In a speech delivered at a conference on "Chemistry Studies
in the European Higher Education Area," held in Dresden, Germany,
in June, Henning Hopf, president of the German
Chemical Society, said: "In Germany and in several other European
countries, there exists no traditional job market for students
who leave the university with a bachelor's degree only; the bachelor
education traditionally does not qualify for a job in these countries.
Clearly, both industry and the university have to make all efforts
to position these new degrees within the job market to allow our
graduates to find appropriate and adequate jobs."

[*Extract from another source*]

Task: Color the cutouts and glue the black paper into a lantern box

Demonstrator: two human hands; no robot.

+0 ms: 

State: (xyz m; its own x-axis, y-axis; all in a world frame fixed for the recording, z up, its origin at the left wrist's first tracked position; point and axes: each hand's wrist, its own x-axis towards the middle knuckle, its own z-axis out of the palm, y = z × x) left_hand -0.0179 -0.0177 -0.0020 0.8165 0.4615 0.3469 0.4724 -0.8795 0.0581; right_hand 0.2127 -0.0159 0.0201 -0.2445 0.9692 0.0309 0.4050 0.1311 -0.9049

To forestall fears about the quality of Eurobachelor programs,
ECTN is launching a pilot program testing a "Eurobachelor label,"
which will essentially be an accreditation program.
"Because of the way programs have always been run and because
we have had these many systems, our experience suggests that recognition,
at least at the beginning, of the new bachelor programs will be
a problem," Mitchell says. "We don't want these problems because
we all think that we will give our students a good bachelor education
and a sufficient bachelor education for them to get jobs or transfer
to master's programs."
The accreditation is not intended to rank courses according
to quality, although quality will certainly be considered when
evaluators make site visits. The main goal will be to determine
whether the program as a whole fits in the Eurobachelor framework.
ECTN has asked the European Commission to provide funding for
a year-and-a-half pilot project.
There are still some concerns to work out. For example, British
universities have long had a system based on three-year bachelor's
degrees. In recent years, a number of chemistry programs have
introduced so-called integrated master's degrees, four-year undergraduate
programs leading directly to a master's in chemistry. There is
uncertainty whether such degrees will be recognized in other European
countries as adequate preparation for entry into Ph.D. programs
or whether they will be seen simply as a type of bachelor's degree.
European chemists--or at least the organizations representing
them--are buying into the Eurobachelor idea. It was adopted by
the Federation
of European Chemical Societies General Assembly in October
2003 and by ECTN at its April 2003 meeting.
Even with the Bologna Declaration and the Eurobachelor, Europe
will not have a single higher education system, but the various
systems will be more compatible while retaining their individuality.